About this exercise
From the line with "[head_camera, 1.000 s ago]" to the line with "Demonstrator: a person", output every line below exactly, both ends included. Skip the pictures.
********************
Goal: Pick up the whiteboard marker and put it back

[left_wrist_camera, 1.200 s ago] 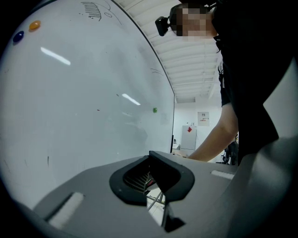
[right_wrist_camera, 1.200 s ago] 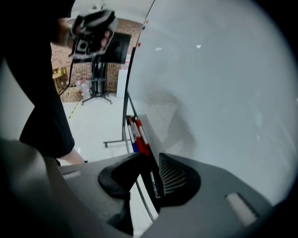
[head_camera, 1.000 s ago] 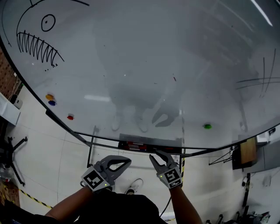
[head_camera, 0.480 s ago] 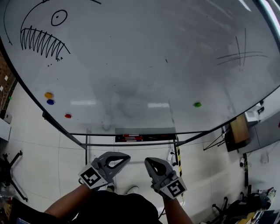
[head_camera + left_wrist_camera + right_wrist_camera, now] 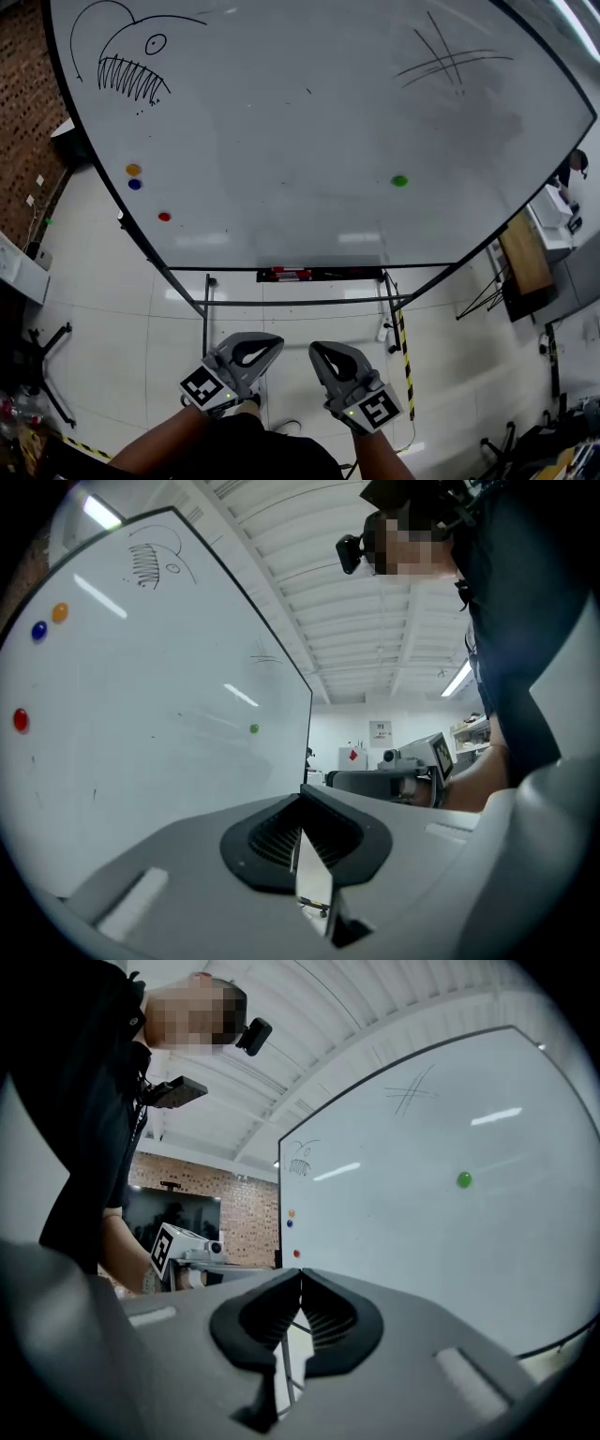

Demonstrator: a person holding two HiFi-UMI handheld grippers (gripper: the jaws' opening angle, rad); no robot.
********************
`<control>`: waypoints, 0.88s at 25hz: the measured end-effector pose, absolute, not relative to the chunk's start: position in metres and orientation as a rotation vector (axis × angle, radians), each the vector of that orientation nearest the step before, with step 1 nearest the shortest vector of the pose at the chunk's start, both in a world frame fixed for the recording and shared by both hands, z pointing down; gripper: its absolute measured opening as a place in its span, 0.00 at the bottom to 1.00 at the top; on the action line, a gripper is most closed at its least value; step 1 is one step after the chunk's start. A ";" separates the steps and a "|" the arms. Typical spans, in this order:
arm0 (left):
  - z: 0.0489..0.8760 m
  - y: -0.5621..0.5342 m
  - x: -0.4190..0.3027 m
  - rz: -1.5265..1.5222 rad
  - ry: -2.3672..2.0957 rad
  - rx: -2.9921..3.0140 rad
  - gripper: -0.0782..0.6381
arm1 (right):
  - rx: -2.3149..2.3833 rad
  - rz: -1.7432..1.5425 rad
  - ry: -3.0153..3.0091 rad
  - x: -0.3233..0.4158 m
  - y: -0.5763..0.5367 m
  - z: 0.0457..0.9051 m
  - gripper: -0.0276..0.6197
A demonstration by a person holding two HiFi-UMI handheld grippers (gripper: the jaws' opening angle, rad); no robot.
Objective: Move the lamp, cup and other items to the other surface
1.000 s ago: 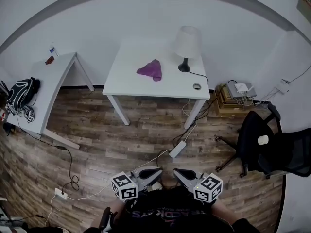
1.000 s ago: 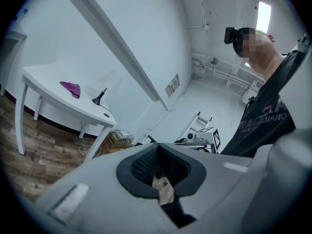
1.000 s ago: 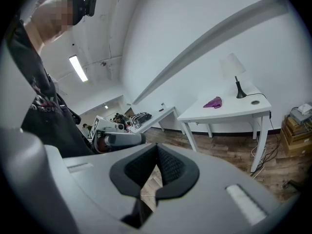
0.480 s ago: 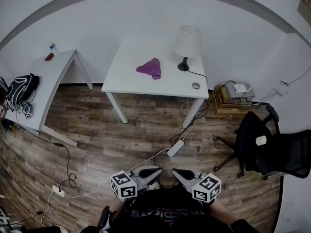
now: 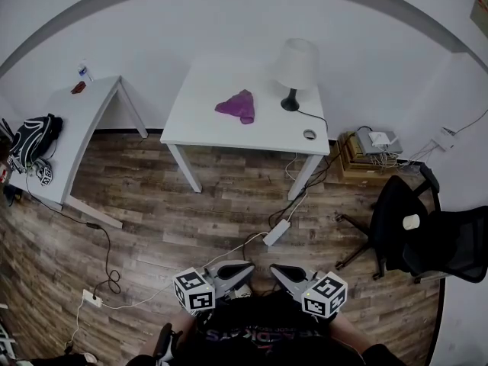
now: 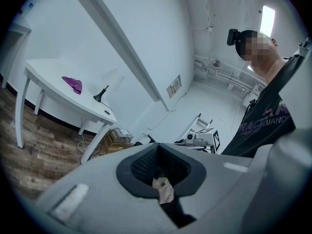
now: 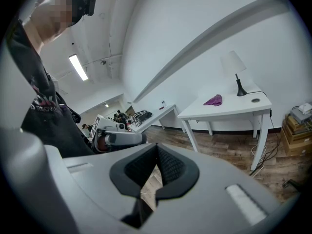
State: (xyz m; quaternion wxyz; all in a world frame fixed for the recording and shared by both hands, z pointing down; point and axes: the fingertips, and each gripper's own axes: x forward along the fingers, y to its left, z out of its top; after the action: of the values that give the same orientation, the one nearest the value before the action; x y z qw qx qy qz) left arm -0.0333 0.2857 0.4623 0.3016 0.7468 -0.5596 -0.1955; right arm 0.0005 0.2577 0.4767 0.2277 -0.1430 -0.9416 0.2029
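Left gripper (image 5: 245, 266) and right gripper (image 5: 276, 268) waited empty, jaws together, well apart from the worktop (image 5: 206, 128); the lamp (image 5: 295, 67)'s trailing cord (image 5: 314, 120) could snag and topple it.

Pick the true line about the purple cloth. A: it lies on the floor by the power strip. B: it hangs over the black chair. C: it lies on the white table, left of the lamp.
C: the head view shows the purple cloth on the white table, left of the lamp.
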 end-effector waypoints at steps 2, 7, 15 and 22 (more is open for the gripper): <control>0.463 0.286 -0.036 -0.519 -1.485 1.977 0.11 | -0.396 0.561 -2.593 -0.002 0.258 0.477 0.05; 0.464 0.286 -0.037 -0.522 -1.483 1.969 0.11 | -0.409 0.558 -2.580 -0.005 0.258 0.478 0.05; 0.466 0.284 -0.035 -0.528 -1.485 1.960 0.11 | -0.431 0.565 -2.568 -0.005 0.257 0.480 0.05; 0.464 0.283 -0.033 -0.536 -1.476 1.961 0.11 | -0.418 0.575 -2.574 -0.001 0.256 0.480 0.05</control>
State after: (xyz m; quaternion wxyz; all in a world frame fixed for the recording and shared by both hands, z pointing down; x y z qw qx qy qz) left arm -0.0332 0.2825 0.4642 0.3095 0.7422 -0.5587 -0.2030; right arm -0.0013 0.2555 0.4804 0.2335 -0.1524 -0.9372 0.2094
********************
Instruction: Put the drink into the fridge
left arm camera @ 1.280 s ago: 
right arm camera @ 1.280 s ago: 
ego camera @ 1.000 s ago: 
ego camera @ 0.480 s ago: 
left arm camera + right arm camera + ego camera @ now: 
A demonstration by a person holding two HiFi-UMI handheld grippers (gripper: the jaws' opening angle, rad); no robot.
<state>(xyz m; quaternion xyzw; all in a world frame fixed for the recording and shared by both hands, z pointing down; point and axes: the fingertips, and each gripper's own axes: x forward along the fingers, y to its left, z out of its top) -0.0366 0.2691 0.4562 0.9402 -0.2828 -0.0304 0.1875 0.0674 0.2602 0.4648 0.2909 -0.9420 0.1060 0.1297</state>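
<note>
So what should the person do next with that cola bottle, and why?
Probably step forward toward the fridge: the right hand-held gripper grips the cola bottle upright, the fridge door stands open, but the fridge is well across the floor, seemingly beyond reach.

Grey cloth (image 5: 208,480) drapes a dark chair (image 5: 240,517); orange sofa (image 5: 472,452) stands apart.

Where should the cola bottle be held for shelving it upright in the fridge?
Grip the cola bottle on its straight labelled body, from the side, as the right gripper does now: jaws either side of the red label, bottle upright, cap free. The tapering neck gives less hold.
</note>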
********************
Answer for this exercise
[head_camera, 1.000 s ago] 
[head_camera, 0.480 s ago] 
[head_camera + left_wrist_camera + right_wrist_camera, now] 

Demonstrator: a person holding two HiFi-UMI handheld grippers (gripper: the jaws' opening angle, rad); no robot.

Nothing more will be written for this answer.